Once you reach the line containing "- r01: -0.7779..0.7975" in the entries below, write out that line and each one after it down to the line containing "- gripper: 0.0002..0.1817", exactly and with nothing added.
********************
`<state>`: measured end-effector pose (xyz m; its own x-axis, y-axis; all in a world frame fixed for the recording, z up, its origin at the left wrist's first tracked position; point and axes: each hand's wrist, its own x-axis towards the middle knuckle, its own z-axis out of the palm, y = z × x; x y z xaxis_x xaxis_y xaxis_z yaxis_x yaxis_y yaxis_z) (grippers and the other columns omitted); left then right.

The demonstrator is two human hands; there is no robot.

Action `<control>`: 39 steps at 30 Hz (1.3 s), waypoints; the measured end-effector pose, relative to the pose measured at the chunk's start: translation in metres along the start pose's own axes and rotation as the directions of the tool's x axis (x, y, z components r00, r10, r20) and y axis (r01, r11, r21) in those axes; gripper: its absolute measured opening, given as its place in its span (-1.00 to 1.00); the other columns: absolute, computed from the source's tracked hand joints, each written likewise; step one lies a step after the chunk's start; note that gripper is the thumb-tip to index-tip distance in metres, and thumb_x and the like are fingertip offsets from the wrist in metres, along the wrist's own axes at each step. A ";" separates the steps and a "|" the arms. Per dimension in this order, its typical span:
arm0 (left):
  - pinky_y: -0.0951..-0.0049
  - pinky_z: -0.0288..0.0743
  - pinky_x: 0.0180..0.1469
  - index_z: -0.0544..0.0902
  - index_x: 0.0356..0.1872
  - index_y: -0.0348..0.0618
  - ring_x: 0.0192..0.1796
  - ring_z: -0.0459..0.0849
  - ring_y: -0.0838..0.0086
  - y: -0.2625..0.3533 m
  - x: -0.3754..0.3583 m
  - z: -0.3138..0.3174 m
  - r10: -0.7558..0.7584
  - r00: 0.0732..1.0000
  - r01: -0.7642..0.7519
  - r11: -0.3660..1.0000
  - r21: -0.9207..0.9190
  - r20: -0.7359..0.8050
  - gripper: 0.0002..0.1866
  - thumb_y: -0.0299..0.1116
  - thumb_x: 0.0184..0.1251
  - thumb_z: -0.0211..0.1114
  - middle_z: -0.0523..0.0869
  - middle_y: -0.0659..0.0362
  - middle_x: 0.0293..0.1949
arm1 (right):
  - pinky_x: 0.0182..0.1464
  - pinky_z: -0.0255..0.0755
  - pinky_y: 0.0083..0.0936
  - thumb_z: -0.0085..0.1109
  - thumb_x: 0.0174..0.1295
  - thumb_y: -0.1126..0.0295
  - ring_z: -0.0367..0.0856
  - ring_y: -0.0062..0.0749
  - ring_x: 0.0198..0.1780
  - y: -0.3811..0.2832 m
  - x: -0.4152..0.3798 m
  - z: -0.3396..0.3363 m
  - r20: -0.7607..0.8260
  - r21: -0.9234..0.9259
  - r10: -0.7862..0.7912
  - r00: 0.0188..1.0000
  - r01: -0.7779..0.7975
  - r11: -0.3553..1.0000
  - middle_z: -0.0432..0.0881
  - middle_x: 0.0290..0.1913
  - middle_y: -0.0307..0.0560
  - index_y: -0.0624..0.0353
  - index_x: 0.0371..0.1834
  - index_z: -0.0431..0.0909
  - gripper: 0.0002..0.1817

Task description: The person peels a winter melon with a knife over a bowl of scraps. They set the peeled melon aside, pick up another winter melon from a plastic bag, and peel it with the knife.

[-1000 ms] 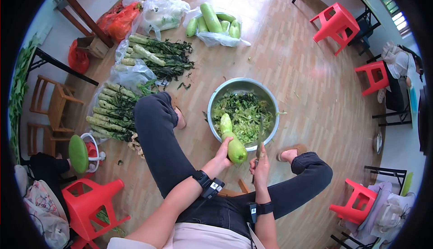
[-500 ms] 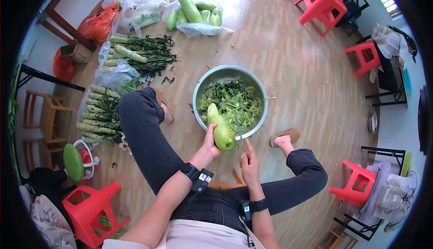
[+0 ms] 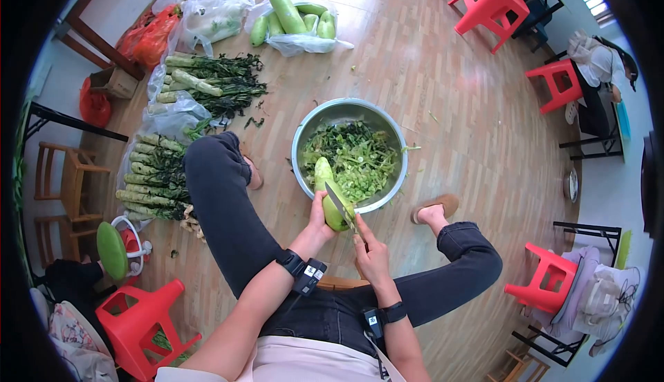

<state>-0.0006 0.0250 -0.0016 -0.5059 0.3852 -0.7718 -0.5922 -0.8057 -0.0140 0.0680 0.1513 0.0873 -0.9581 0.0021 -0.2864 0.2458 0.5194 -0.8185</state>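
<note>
A pale green bottle gourd (image 3: 323,172) lies tilted in my left hand (image 3: 319,221), whose fingers wrap round its lower side. My right hand (image 3: 372,252) grips a knife (image 3: 338,202), index finger stretched along it. The dark blade lies across the gourd near its stem end. Just beyond the gourd, a steel basin (image 3: 299,143) stands on the floor between my feet. It holds chopped greens (image 3: 358,168), darker leaves at the back and paler pieces in front. The gourd's far end overlaps the basin in this view.
Leafy stalks (image 3: 155,168) lie in rows at left, beside my knee. More gourds (image 3: 287,12) sit in a plastic bag at the back. Red stools (image 3: 146,323) stand left and right. A person (image 3: 598,71) sits at the far right. Wooden chairs (image 3: 66,178) line the left wall.
The knife blade has come up from beside the gourd to lie across it. My right hand has shifted slightly left and downward. The left hand still holds the gourd.
</note>
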 end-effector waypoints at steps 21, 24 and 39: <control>0.18 0.40 -0.08 0.42 -0.09 -0.08 -0.17 0.53 0.29 0.002 0.005 -0.003 0.049 0.998 -0.042 0.980 0.192 -0.034 -0.47 0.10 0.04 -0.01 0.55 0.09 -0.19 | -0.60 0.20 -0.64 -0.02 0.22 0.31 0.23 -0.68 -0.70 0.013 0.003 0.021 -0.089 0.180 0.080 0.993 -0.063 0.982 0.30 -0.74 -0.23 -0.12 0.16 0.35 -0.60; 0.18 0.38 -0.03 0.42 -0.07 -0.07 -0.13 0.52 0.31 0.002 0.003 0.000 0.077 0.995 -0.064 0.981 0.182 -0.065 -0.47 0.09 0.05 0.00 0.54 0.11 -0.18 | -0.66 0.11 -0.72 -0.09 0.27 0.26 0.17 -0.74 -0.72 0.018 0.005 0.026 -0.039 0.448 0.196 0.980 -0.158 0.880 0.26 -0.73 -0.32 -0.02 0.16 0.35 -0.62; 0.23 0.50 -0.24 0.41 -0.09 -0.16 -0.29 0.58 0.22 0.014 0.002 -0.003 0.061 0.998 -0.062 0.997 0.037 0.027 -0.50 0.02 0.05 0.03 0.55 0.01 -0.30 | -0.50 0.20 -0.73 -0.08 0.24 0.40 0.17 -0.73 -0.60 0.010 0.008 0.011 -0.025 0.400 0.165 0.986 -0.141 0.906 0.28 -0.65 -0.31 -0.10 0.24 0.25 -0.55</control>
<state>-0.0080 0.0135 -0.0047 -0.5577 0.3478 -0.7536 -0.5829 -0.8106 0.0572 0.0647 0.1470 0.0718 -0.9079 0.1090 -0.4049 0.4167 0.1281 -0.9000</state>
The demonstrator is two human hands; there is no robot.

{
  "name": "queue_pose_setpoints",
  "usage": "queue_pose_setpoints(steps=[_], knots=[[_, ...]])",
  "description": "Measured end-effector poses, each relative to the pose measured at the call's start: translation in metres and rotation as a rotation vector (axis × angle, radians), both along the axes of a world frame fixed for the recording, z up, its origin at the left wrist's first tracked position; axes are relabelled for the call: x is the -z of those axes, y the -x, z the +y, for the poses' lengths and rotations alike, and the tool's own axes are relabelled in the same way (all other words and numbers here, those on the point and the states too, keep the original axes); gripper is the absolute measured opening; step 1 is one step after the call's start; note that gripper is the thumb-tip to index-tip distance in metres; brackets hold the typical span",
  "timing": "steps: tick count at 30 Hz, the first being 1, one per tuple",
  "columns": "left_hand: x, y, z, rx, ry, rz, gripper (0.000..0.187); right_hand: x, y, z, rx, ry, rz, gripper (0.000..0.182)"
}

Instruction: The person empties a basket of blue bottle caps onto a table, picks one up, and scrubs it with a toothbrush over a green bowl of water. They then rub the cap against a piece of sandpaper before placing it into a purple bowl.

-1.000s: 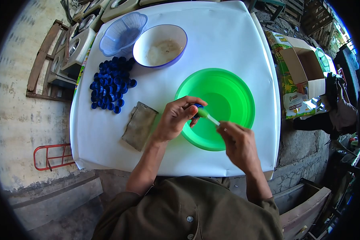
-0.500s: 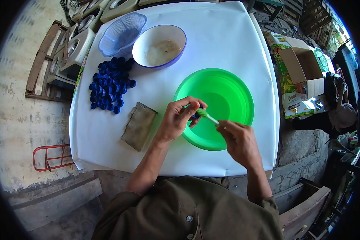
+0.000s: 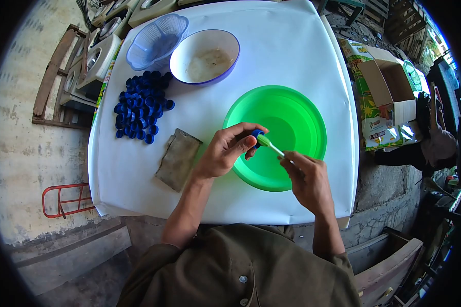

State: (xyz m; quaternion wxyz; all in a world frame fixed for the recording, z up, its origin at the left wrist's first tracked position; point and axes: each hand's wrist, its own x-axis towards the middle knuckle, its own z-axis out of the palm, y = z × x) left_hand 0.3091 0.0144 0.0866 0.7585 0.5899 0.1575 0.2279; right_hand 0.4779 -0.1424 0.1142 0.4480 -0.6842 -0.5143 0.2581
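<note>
My left hand (image 3: pixel 227 149) pinches a dark blue bottle cap (image 3: pixel 257 137) over the near left rim of a green basin (image 3: pixel 317 110). In my right hand (image 3: pixel 308 179) is a toothbrush (image 3: pixel 272 146) with a white handle and a green head. The brush head touches the cap, at its open side as far as I can see. Left of the basin, a worn grey-brown rectangular block (image 3: pixel 178 159) lies on the white table cover. Beyond it is a heap of similar blue caps (image 3: pixel 142 105).
A white bowl with a purple rim (image 3: pixel 175 61) stands beside a translucent bluish basket (image 3: pixel 156 43) at the table's back left. On the right are an open cardboard box (image 3: pixel 381 84) and another person (image 3: pixel 438 146). A red metal frame (image 3: pixel 66 200) stands left of the table.
The cap has turned slightly in my left fingers and shows more of its blue side. The toothbrush head has shifted a little, and my right hand has moved slightly.
</note>
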Motion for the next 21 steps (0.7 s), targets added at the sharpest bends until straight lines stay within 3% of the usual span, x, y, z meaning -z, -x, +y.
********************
- Result for this task -
  - r01: -0.7779..0.7975
  - r11: -0.3553..1.0000
  - middle_z: -0.0432..0.0881
  - middle_x: 0.0290..0.1913
  - middle_y: -0.0307..0.0560
  - index_y: -0.0624..0.0353
  - index_x: 0.0371..0.1834
  - index_z: -0.0431..0.0909
  - gripper: 0.0002..0.1817

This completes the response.